12 "The spinning wheel", Gandhi said, "is a national necessity. Not on the clatter of arms but on the reintroduction of the spinning wheel depends the economic and moral regeneration of India ... Slowly, the music of one of the most ancient of India's machines once more permeated society.

 

13 In April 1920, when Poet Tagore visited Ahmedabad to attend the Gujarati Literary Conference, Gandhi greeted him with deference and affection and appealed to the people to donate generously for the poet's Vishva-Bharti.

 

14 Gandhi identified himself with the Muslims when they launched the Khilafat agitation against the unjust peace-terms imposed on Turkey by Britain.

The Khilafat movement adopted Gandhi's doctrine of non-violent non-co-operation as an infallible remedy.

 

15 In pursuance of the resolve, Gandhi reiterated that non-co-operation would be inaugurated on the first of August.

 

16 At 12:40 in the night that very day, Lokmanya Bal Gangadhar Tilak-Gandhi's strongest bulwark passed away.

 

17 Lamenting his death. Gandhi observed, "A giant among men has fallen ... He will go down to the generations yet unborn as the maker of modern India ..."

"No man had preached the gospel of Swaraj with the consistency and insistence of the Lokmanya."

 

18 On the appointed day, Gandhi gave the signal for the non-co-operation campaign by returning the Kaisar-i-Hind gold medal and the decorations received in South Africa to the Viceroy, for he could retain neither respect nor affection for the Government which was moving from wrong to wrong to defend its immorality.

 

19 India responded to Gandhi's call. People straightened their backs and raised their heads.

Schools and colleges were emptied and the courts abandoned.

 

20 Persuading the people to adopt India's real weapon of love and truth to fight the Government, Gandhi condemned the doctrine of the sword. "I want India to practice non-violence of the strong-her title of nobility...
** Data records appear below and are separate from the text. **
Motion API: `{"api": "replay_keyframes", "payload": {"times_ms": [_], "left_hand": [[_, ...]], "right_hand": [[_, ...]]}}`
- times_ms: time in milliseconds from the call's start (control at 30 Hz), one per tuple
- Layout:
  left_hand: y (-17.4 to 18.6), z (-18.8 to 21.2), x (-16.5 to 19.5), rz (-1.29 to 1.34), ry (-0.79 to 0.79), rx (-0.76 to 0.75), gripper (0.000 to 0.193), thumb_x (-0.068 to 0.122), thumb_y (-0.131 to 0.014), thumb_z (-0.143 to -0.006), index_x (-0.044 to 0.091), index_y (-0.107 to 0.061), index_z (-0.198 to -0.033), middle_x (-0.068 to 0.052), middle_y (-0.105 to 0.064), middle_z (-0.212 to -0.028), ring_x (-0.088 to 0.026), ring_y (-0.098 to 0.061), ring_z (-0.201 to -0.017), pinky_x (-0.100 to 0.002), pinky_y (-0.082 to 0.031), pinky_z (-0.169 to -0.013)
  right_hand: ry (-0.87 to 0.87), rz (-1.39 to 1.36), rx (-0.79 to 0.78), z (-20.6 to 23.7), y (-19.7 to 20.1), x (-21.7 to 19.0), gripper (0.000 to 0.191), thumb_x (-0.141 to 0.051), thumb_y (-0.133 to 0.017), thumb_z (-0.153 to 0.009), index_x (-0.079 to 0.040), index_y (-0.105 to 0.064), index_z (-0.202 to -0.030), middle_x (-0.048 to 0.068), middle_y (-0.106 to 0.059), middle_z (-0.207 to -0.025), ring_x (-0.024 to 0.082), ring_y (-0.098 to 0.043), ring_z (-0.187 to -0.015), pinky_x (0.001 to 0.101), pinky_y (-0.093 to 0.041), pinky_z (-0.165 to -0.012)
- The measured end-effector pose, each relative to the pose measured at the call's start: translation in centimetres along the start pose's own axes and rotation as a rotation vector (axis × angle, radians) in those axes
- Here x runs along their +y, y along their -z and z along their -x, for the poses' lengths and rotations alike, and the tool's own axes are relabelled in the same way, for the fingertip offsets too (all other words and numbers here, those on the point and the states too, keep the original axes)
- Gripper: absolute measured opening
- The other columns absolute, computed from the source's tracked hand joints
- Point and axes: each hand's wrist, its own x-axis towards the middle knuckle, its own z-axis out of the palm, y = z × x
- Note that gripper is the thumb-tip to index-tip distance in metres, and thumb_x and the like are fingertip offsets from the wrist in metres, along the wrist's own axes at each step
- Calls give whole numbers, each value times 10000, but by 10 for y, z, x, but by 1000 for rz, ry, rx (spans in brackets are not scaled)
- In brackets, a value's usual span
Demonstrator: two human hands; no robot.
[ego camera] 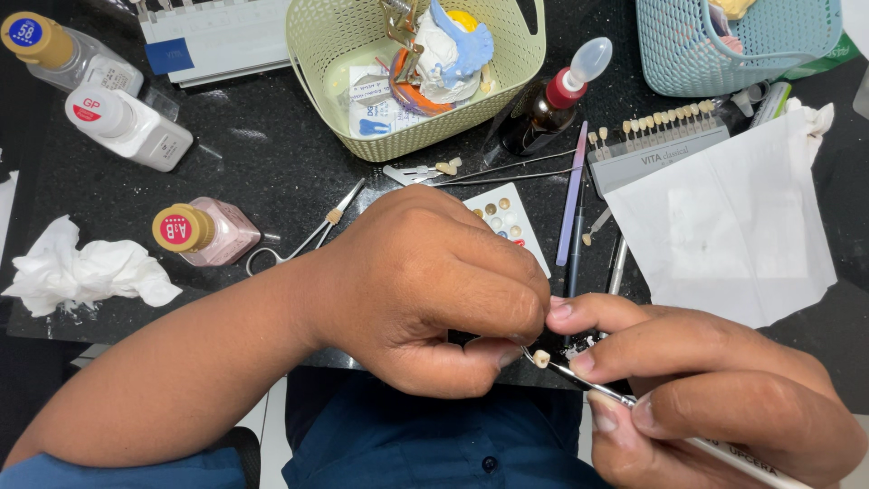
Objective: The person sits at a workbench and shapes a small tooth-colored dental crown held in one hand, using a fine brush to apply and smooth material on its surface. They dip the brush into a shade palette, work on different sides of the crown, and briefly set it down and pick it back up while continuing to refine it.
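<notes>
Left hand fingers clenched on a thin metal holder carrying a small cream tooth-shaped ceramic crown, held just above the near edge of the black speckled surface. Right hand fingers grasping a slim white-handled brush, tip at the crown. Build-up judged under way, not finished. Beyond: white round-well palette, pink bottle with yellow cap, green basket.
</notes>
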Motion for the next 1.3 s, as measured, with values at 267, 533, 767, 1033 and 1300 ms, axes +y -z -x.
{"api": "replay_keyframes", "payload": {"times_ms": [267,533,767,1033,1300], "left_hand": [[-2,3,-1,2,2,-2,103,108,-713,-852,110,-613,-828,-9,-634,-841,-203,-650,-681,-319,-477,-567],[-2,3,-1,-2,-3,-1,103,108,-711,-850,108,-611,-825,-12,-629,-831,-210,-644,-689,-324,-471,-562],[-2,3,-1,2,3,-3,108,107,-711,-849,111,-608,-818,-10,-623,-821,-202,-640,-665,-322,-468,-557],[-2,3,-1,-4,3,-5,100,107,-714,-847,110,-616,-826,-14,-625,-825,-221,-643,-702,-327,-469,-559],[-2,3,0,-4,14,-2,92,109,-713,-842,114,-622,-826,-8,-629,-823,-210,-642,-694,-323,-468,-556]], "right_hand": [[5,1,-10,2,0,3,207,-23,-726,-929,-81,-532,-975,153,-711,-1000,169,-791,-955,521,-583,-1053],[-1,-7,-18,4,0,2,208,-16,-733,-914,-74,-541,-970,166,-710,-1005,181,-790,-964,550,-573,-1066],[13,-15,-29,2,2,3,208,-17,-723,-930,-79,-530,-978,160,-705,-1011,196,-785,-993,534,-577,-1050],[-4,-8,8,4,-2,2,207,-23,-736,-918,-75,-539,-957,168,-713,-997,186,-794,-954,531,-587,-1045],[7,-5,6,3,-2,2,201,-31,-731,-930,-76,-537,-956,167,-710,-1000,176,-789,-937,512,-590,-1040]]}}
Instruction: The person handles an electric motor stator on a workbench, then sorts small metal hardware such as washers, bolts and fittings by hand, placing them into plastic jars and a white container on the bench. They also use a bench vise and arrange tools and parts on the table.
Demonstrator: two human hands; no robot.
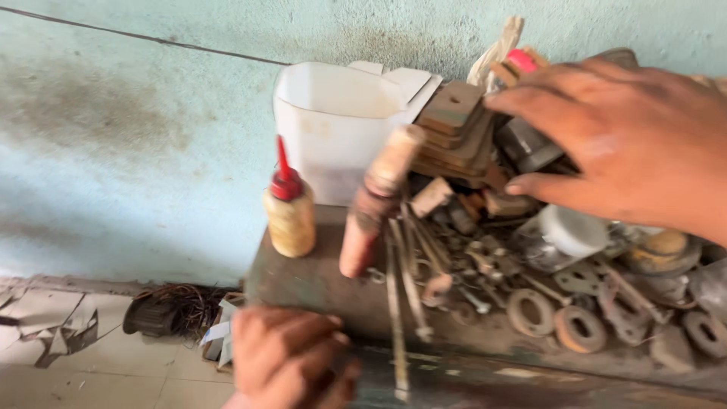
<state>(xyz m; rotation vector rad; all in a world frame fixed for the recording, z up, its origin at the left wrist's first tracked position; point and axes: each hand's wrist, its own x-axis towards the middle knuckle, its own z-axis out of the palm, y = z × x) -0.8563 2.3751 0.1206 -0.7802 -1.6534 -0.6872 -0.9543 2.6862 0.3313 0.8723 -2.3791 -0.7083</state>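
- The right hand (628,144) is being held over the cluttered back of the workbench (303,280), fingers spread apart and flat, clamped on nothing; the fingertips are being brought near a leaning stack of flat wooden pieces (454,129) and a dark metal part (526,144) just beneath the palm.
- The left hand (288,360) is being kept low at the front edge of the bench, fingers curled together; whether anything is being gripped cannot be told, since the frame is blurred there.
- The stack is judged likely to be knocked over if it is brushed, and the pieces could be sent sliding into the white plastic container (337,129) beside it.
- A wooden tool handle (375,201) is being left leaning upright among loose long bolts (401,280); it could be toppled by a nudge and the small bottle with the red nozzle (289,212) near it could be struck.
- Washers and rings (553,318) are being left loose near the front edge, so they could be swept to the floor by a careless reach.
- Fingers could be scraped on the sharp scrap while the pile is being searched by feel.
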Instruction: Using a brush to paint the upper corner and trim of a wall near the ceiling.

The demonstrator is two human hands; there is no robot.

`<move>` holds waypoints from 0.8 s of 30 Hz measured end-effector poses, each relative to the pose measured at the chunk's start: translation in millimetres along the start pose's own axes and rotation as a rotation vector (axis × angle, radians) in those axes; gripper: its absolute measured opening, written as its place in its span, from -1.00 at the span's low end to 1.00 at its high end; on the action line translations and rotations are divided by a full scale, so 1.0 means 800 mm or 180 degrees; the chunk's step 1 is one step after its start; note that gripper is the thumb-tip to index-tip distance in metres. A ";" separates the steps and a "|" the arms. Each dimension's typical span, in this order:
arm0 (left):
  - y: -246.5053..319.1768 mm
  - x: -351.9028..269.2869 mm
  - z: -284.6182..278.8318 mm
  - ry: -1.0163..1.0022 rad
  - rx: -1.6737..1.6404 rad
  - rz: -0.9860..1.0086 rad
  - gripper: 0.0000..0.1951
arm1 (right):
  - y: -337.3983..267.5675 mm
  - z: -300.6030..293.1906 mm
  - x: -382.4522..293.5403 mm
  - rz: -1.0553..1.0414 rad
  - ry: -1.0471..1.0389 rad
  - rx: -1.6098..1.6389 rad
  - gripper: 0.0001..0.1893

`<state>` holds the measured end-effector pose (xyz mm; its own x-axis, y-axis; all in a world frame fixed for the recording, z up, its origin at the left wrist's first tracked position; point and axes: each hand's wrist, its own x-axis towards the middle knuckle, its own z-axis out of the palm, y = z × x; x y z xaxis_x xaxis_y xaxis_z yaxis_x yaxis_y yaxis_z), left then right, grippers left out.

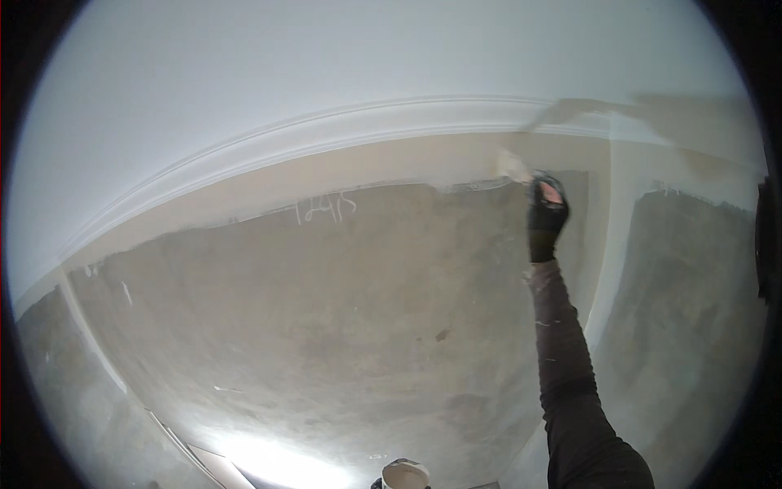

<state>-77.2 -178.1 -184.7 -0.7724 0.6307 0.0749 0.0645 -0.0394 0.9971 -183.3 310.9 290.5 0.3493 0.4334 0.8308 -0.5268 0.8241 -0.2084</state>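
Observation:
My right hand (548, 202), in a black glove with a torn opening showing skin, is raised and shut on a paintbrush (514, 166). The pale bristles touch or nearly touch the painted band (391, 158) of the wall, under the white crown moulding (366, 126); motion blurs them. Below the band's ragged lower edge lies bare grey plaster (366, 287). At the bottom edge, my gloved left hand (376, 483) is mostly cut off and grips a round paint container (405, 475) with a pale inside.
A white ceiling (366, 55) curves overhead. The wall meets a side wall (690, 263) at the right corner and another (67, 360) at the left. Bright light falls on the lower wall, near long panels or boards (220, 466). Handwritten marks (324, 209) show on the plaster.

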 end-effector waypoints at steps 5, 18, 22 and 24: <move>0.023 -0.021 -0.023 0.0386 -0.0500 0.0132 -0.32 | -0.058 -0.068 -0.048 0.0832 -0.0149 0.0530 -0.75; 0.055 0.019 -0.069 0.1260 -0.5040 -0.0405 -0.35 | -0.353 -0.195 -0.465 0.6576 -0.1397 0.1410 -0.65; 0.041 0.017 -0.070 0.1361 -0.4652 -0.0411 -0.36 | -0.357 -0.193 -0.487 0.6652 -0.1397 0.1228 -0.63; 0.029 0.011 -0.068 0.1411 -0.4515 -0.0420 -0.36 | -0.357 -0.196 -0.488 0.6745 -0.1407 0.1101 -0.63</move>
<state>-116.8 -216.1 -160.3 -0.8648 0.4190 -0.2767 -0.4708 -0.8682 0.1568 -47.9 -36.4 -55.1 -0.8912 0.2233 -0.3949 0.1200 -0.7234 -0.6799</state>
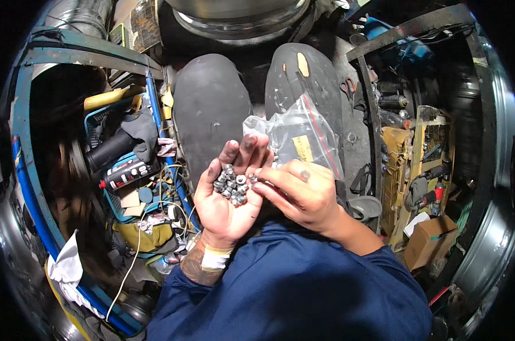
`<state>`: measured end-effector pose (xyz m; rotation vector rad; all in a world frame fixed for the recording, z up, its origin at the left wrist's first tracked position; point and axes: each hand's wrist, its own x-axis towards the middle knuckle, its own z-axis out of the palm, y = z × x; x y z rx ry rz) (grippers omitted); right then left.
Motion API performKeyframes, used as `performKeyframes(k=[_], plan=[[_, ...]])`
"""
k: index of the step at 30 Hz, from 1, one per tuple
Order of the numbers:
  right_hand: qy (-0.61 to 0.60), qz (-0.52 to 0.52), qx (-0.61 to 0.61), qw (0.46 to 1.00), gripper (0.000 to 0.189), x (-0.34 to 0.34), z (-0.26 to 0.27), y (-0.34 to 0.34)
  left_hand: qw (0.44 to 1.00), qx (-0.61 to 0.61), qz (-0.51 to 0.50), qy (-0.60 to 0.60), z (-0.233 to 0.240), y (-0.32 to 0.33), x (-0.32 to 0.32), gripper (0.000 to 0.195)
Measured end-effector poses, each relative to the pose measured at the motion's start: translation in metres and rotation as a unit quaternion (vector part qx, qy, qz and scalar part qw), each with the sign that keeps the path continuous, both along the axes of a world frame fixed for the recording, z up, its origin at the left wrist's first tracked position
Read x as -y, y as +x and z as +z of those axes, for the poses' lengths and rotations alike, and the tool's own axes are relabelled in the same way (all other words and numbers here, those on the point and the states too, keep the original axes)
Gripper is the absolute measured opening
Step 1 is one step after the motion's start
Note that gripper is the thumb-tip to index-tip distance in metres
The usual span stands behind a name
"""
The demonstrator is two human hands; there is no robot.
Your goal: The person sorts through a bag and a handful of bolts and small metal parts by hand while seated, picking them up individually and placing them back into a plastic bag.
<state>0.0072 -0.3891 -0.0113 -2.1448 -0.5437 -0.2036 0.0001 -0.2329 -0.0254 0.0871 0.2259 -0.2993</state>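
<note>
My left hand (227, 213) is palm up, its fingers slightly curled around a heap of small metal fasteners (229, 186), possibly bolts or nuts. Dark grime marks its fingertips. Between thumb and fingertips, my right hand (306, 187) pinches a single small metal fastener (252, 178), held just at the heap's right edge. Behind both hands, a clear plastic zip bag (323, 145) with a red seal line and a yellow written label lies across my right thigh. My right hand overlaps its lower part. A few small pieces appear near the bag, partly hidden by my fingers.
A shiny metal wheel rim (240, 21) stands beyond my knees. To the left, a blue metal frame (22, 183) surrounds a blue plastic basket (116, 209) holding a black bottle (127, 172) and rags. Red-handled scissors (348, 87), a dark frame (368, 93) and a cardboard box (430, 241) are right.
</note>
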Motion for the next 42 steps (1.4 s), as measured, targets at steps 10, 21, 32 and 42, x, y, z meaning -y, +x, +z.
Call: performKeyframes(k=[10, 21, 32, 42], plan=[[0.11, 0.006, -0.012, 0.994, 0.023, 0.004, 0.012, 0.0, 0.999, -0.021, -0.028, -0.025, -0.001, -0.004, 0.004, 0.038], [0.072, 0.008, -0.109, 0.991, 0.023, 0.02, 0.016, 0.004, 0.994, -0.083, -0.007, -0.067, -0.002, -0.004, -0.011, 0.032], [0.176, -0.015, -0.119, 0.977, 0.049, 0.011, 0.008, -0.001, 0.992, -0.105, -0.01, -0.076, -0.002, -0.008, -0.011, 0.03], [0.017, 0.007, -0.085, 0.996, 0.045, 0.022, 0.007, 0.004, 0.994, -0.1, 0.023, -0.044, -0.003, -0.006, -0.01, 0.03]])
If she takes up the doctrine of the sword, she may gain momentary victory but she will cease to be the pride of my heart."

 

21 With a view to lay the ground work of truly Indian education, Gandhi founded the Gujarat Vidyapeeth at Ahmedabad.

Its object was to preserve the languages of India and to use them as sources of national regeneration.

Manual work which formed a part of the curriculum fostered a spirit of self-help and independence among the students.

Gandhi looked upon the institution as a place where the sacred fire of India was to be consecrated in order, afterwards, to radiate throughout the world.

 

22 Swaraj was very much in the air and in people's thought when in December 1920, the Nagpur session of the Congress unanimously approved Gandhi's resolution on the attainment of Swaraj by legitimate and peaceful means within one year and the constitution as revised by him turning the Congress into a mass organisation.

Thus began the Gandhi era in Congress politics.

 

23 While touring the country incessantly and tirelessly, Gandhi did not lose sight of India's gravest problem - poverty. "India as a nation" he observed "can live and die only for the spinning wheel ... The womanhood and the masses of India have been awakened as never before at the call of the wheel. Its restoration alone will feed the millions of hungry mouths... The wasted hours of the nation should be utilised in converting cotton into cloth in our cottages".

 

24 And at Gandhi's suggestion, the spinning wheel found a place in the Swaraj-flag with a white, green and red background symbolising peace, purity and the unity of all faiths in India.

 

Thus was born a flag for the non-violent revolt in 1921 representing an ideal to live for and die for.